Boots has responded by emphasizing its commitment to transparency and value, stating that Advantage Card members enjoy exclusive discounts and points.

A spokesperson noted the company has aligned its promotions with CMA guidelines, ensuring clarity for consumers.

Superdrug, too, defended its approach, arguing that member-only pricing and regular promotions balance competitiveness with rewards for loyal shoppers.

The company stressed its aim to deliver ‘clear, fair’ deals while acknowledging the importance of industry-wide standards.

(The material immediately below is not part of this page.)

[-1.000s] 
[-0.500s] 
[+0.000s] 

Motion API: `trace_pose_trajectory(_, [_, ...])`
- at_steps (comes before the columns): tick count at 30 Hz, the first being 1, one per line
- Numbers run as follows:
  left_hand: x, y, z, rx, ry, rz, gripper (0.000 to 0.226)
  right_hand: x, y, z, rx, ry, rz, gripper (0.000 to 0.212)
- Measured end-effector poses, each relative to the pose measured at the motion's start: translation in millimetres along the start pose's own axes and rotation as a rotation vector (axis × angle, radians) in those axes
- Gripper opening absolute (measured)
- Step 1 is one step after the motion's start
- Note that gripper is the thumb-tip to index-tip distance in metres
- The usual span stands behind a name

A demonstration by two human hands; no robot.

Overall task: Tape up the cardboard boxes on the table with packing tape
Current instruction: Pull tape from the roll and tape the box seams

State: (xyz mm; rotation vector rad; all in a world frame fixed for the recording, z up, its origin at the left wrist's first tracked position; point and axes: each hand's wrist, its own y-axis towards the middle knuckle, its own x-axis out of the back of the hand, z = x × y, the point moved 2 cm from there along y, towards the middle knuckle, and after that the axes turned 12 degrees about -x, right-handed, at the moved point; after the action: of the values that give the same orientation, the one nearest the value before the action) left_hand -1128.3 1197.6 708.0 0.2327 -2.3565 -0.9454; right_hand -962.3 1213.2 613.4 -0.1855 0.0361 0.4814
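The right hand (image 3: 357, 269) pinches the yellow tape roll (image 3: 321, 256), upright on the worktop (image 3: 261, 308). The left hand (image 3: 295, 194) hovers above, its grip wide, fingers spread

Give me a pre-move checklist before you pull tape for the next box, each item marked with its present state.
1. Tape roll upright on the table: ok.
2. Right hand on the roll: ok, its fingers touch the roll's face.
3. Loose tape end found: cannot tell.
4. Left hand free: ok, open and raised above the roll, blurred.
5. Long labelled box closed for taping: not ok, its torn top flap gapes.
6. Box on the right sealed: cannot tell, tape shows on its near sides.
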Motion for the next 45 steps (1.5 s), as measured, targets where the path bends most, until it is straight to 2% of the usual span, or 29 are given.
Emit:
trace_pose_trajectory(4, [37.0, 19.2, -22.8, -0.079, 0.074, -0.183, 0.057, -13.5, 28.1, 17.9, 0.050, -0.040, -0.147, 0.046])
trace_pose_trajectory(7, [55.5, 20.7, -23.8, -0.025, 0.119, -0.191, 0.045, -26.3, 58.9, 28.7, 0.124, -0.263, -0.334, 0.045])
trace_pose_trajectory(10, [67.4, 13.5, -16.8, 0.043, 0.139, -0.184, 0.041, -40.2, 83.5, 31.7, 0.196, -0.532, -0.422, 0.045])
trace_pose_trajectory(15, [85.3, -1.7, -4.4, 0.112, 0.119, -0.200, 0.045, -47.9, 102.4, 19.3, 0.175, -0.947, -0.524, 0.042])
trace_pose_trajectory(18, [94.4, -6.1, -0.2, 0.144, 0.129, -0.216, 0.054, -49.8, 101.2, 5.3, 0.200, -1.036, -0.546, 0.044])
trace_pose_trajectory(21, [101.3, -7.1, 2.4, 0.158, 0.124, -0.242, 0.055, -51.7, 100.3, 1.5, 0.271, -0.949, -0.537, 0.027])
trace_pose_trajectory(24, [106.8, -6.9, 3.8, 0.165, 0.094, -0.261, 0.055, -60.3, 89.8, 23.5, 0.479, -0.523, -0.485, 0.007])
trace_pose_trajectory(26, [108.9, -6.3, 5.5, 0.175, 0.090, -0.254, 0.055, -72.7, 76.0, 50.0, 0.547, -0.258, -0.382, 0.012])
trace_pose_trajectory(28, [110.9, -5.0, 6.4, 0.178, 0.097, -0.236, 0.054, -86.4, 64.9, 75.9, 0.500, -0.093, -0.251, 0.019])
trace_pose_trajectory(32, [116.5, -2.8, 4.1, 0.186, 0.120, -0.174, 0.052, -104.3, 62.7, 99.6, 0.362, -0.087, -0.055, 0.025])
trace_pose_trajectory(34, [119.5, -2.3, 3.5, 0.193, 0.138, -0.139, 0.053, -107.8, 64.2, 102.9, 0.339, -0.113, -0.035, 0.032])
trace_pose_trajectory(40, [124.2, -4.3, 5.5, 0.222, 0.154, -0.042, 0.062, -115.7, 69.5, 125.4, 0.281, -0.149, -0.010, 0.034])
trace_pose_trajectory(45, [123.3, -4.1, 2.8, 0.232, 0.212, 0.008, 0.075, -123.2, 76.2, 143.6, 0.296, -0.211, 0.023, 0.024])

As the CMA weighs its next steps, the debate over loyalty schemes risks exposing a deeper tension between corporate incentives and consumer welfare.

While retailers argue that such programs foster loyalty and provide tangible benefits, critics warn that opaque pricing could erode trust.

With millions of customers relying on these schemes, the stakes are high for both businesses and regulators navigating the fine line between innovation and exploitation.

The coming months will likely see increased scrutiny of how promotions are structured and communicated.

For now, the findings serve as a stark reminder that even well-intentioned loyalty programs can, if not carefully managed, become tools for misleading rather than rewarding customers.

As the CMA considers its response, the retail sector faces a pivotal moment in its relationship with the public it serves.